Meanwhile, no big studio film went further in demonstrating the prevailing fear and loathing of big business than the 2004 remake of “The Manchurian Candidate,” with a glittering cast including Oscar winners Denzel Washington, Meryl Streep, and Jon Voight. The original 1962 film (and the 1959 Richard Condon novel that inspired it) centered on a Communist assassination plot that exploits an American GI brainwashed by the North Koreans. In the remake, the International Communist Conspiracy gives way to the International Corporate Conspiracy. The malevolent, brainwashing force in the new film (directed by “Silence of the Lambs” Oscar-winner Jonathan Demme) is a multinational business behemoth called “Manchurian Global” determined to seize total control of the American government. The film’s tagline, “Everything is under control,” made its underlying message unmistakable.
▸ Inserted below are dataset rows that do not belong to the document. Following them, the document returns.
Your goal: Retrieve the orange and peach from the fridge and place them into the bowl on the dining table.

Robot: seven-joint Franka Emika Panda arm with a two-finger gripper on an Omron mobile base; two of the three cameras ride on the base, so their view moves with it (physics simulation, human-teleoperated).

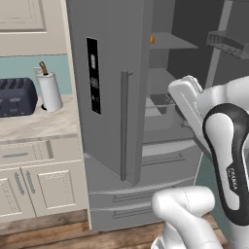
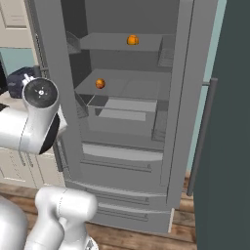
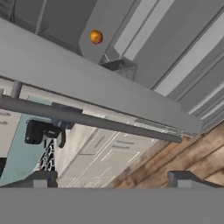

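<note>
Fridge (image 2: 122,97) doors swung open, interior exposed in the right base view. Two round orange fruits inside, can't tell which is orange vs peach. Upper fruit (image 2: 132,40) sits on the top shelf (image 2: 107,43), about 12 o'clock in that view. Lower fruit (image 2: 100,83) sits on the middle shelf (image 2: 132,88), at 11 o'clock from frame centre, just above a clear bin (image 2: 122,110). Fruits well apart, one shelf between them. Drawers (image 2: 122,161) below, shut.

Left base view: left door (image 1: 104,87) stands edge-on with black display panel (image 1: 93,75) and bar handle (image 1: 124,121); a sliver of orange (image 1: 152,39) shows past the door edge at 1 o'clock. Arm (image 1: 228,160) rises at 4 o'clock, elbow near the fridge opening. At 9 o'clock, a tabletop (image 1: 34,124) carries a dark toaster (image 1: 17,97) and a paper towel roll (image 1: 50,91).

Hand view: claw (image 3: 113,178) released, finger tips spread wide at 6 o'clock, nothing between them. Door edge and handle bar (image 3: 87,120) cross the frame; one fruit (image 3: 96,36) at 11 o'clock, well apart from the claw. Wood floor (image 3: 197,153) at 4 o'clock.
</note>
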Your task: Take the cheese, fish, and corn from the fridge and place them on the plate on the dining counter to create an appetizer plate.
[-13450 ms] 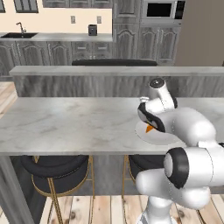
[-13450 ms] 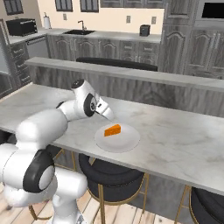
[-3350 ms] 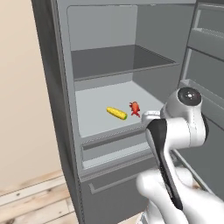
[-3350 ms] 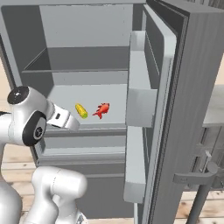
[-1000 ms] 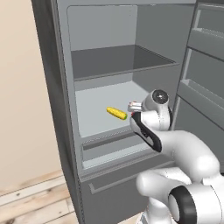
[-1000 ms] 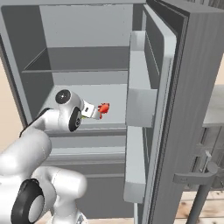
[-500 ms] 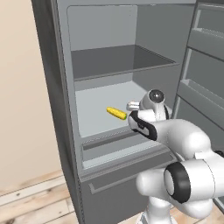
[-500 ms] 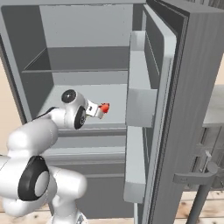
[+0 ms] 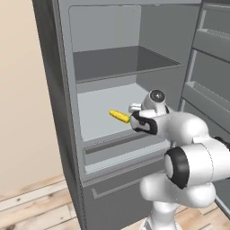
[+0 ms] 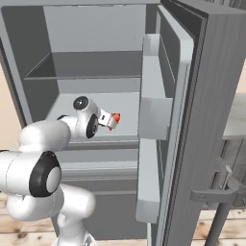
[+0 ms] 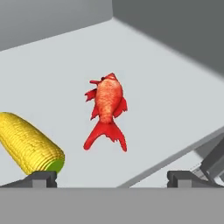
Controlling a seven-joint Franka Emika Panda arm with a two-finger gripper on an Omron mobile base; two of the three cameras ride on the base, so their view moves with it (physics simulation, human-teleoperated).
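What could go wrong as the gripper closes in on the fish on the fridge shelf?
The corn lies right beside the fish, near one fingertip of the open gripper, so closing could nudge or catch it. The fish lies flat on the fridge shelf, so the tips might slide over it.

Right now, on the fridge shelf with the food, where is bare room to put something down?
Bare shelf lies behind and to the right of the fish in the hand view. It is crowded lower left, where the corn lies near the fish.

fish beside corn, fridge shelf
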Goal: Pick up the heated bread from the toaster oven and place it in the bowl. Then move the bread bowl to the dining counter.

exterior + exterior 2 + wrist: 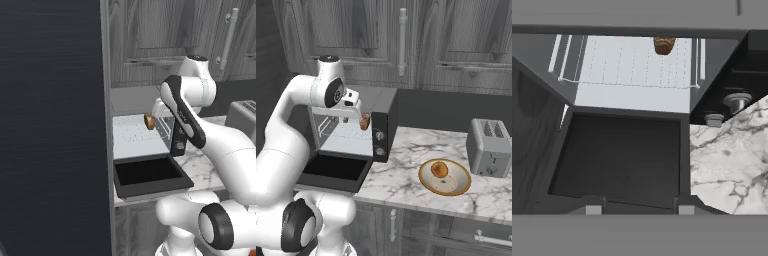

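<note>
- Hand view: toaster oven [632,90] door dropped open, heated bread [664,45] at back of wire rack [629,62].
- gripper [636,209] fingers spread wide, nothing held, above door.
- bowl [445,177] on counter, holds paler piece.

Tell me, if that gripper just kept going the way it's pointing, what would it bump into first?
Probably the toaster oven's dropped-open dark door: the gripper points down at it. The heated bread sits beyond, on the rack.

Grey wood wall cabinets [456,35] with bar handles [402,42], dark backsplash [446,112], marble counter [401,175], perhaps a dark fridge side [50,125]
</note>
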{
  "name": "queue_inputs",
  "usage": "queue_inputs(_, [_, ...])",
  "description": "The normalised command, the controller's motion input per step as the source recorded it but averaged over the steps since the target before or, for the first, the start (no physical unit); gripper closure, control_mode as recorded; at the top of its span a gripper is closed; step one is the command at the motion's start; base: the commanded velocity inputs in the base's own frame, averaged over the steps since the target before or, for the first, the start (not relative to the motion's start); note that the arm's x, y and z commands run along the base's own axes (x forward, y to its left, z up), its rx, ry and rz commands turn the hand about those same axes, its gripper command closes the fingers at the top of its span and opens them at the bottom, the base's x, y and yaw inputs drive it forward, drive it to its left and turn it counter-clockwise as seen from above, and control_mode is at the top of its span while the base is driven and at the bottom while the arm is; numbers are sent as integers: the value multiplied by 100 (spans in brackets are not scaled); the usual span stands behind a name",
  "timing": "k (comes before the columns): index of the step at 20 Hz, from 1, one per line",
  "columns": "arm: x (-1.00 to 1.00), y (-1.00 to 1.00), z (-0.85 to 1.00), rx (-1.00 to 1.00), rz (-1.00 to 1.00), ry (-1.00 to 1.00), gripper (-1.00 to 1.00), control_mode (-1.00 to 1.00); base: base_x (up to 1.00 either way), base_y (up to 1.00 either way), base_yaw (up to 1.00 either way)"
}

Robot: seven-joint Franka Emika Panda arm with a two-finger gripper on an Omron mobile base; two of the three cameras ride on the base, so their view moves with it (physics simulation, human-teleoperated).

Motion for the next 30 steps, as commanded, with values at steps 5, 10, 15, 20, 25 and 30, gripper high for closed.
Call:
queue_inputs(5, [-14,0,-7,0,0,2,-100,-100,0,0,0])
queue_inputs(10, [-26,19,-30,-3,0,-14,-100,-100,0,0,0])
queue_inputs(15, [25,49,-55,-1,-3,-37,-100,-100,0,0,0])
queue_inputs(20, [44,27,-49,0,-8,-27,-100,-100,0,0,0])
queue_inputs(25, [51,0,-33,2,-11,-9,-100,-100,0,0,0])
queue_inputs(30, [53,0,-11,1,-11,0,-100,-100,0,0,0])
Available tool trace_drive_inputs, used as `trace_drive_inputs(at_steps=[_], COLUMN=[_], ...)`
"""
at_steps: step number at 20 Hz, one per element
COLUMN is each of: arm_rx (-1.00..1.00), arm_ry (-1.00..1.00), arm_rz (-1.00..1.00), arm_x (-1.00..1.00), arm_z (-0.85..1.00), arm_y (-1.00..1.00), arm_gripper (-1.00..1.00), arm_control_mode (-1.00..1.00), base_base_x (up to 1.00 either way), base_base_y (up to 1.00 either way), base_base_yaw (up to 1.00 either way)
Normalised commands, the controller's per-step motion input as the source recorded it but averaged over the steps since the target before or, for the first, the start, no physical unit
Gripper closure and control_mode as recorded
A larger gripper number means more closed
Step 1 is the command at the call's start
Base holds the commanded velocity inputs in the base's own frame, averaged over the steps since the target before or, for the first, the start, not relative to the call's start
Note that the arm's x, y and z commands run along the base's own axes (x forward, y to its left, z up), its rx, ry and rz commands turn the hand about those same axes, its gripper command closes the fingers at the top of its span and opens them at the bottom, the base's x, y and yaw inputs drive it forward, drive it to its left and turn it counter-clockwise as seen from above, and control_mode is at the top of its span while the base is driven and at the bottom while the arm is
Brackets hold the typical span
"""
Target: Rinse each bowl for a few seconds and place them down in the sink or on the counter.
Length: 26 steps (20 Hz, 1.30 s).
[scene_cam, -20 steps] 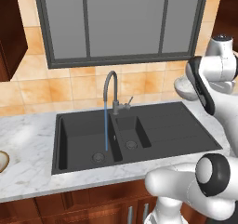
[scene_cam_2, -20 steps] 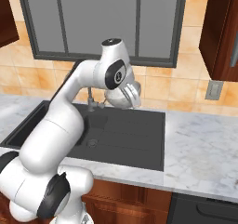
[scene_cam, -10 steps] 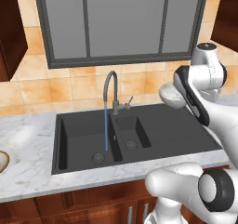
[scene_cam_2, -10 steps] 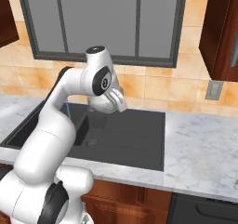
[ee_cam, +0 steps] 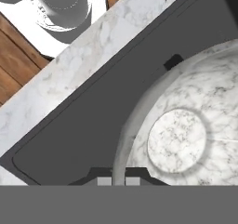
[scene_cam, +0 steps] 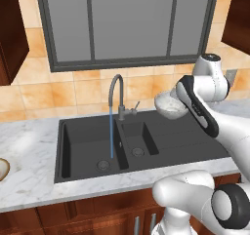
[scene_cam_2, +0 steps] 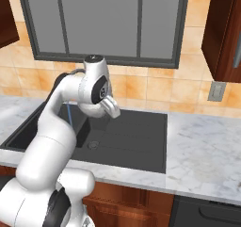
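One bowl, the whitish-grey speckled bowl, is being carried in the air by the gripper, jaws pinched tight on its rim, with the rim running right between the two dark tips in the hand view. Seen from the hand camera, that bowl is spreading up and to the right of the fingertips, its pale round bottom facing the camera. In the left base view it is hanging off the white arm on the arm's left, well above the flat drainboard of the sink and to the right of the grey gooseneck tap, not touching either. A thin blue stream of water is falling from the tap spout into the big basin; the bowl is sitting well apart from that stream. In the right base view the bowl is mostly hiding behind the wrist, over the dark sink. Second bowl, tan-rimmed, is resting on the marble counter at the far left edge, cut off by the frame, well away from the gripper. Counter is also running to the right of the sink.
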Motion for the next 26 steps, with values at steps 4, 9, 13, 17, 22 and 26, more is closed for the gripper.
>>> trace_drive_inputs(at_steps=[4, 9, 13, 17, 22, 26], arm_rx=[0.08, 0.06, 0.07, 0.06, 0.04, 0.00], arm_ry=[0.00, 0.02, 0.04, 0.04, 0.05, 0.03], arm_rz=[0.04, 0.02, 0.01, 0.01, 0.02, 0.01], arm_x=[0.13, 0.11, 0.11, 0.12, 0.15, 0.13], arm_z=[-0.20, -0.28, -0.31, -0.29, -0.17, -0.16], arm_y=[0.37, 0.39, 0.31, 0.33, 0.16, 0.25], arm_gripper=[1.00, 1.00, 1.00, 1.00, 1.00, 1.00], arm_control_mode=[-1.00, -1.00, -1.00, -1.00, -1.00, -1.00], base_base_x=[0.00, 0.00, 0.00, 0.00, 0.00, 0.00], base_base_y=[0.00, 0.00, 0.00, 0.00, 0.00, 0.00], base_base_yaw=[0.00, 0.00, 0.00, 0.00, 0.00, 0.00])
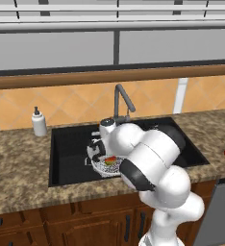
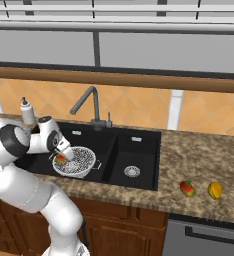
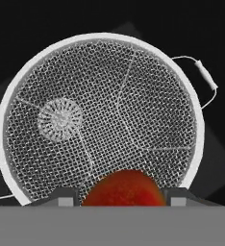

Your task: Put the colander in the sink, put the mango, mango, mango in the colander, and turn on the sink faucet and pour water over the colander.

“THE PATHOLOGICAL PURSUIT OF PROFIT AND POWER”

In the same year, an acclaimed documentary, “The Corporation,” explicitly explored the same notion that big business had taken over from Communism as the true Evil Empire of our time, and a potent threat to all humane values. Screenwriter Joel Bakan wrote a book to accompany the film’s release, with a subtle subtitle -- “The Pathological Pursuit of Profit and Power” – that concisely summarized its point of view. Focusing on the legal theory that treats a corporation as a “person” before the law, the film argues that nearly all these business entities deserve diagnosis as dangerous, even murderous psychopaths. In praising the film, reviewer Mick LaSalle of the San Francisco Chronicle wrote that “viewers come away with the uneasy sense that the defeat of communism may very well have cleared the way for another form of heartless, godless totalitarianism to threaten freedom – governments of the corporations, by the corporations and for the corporations.”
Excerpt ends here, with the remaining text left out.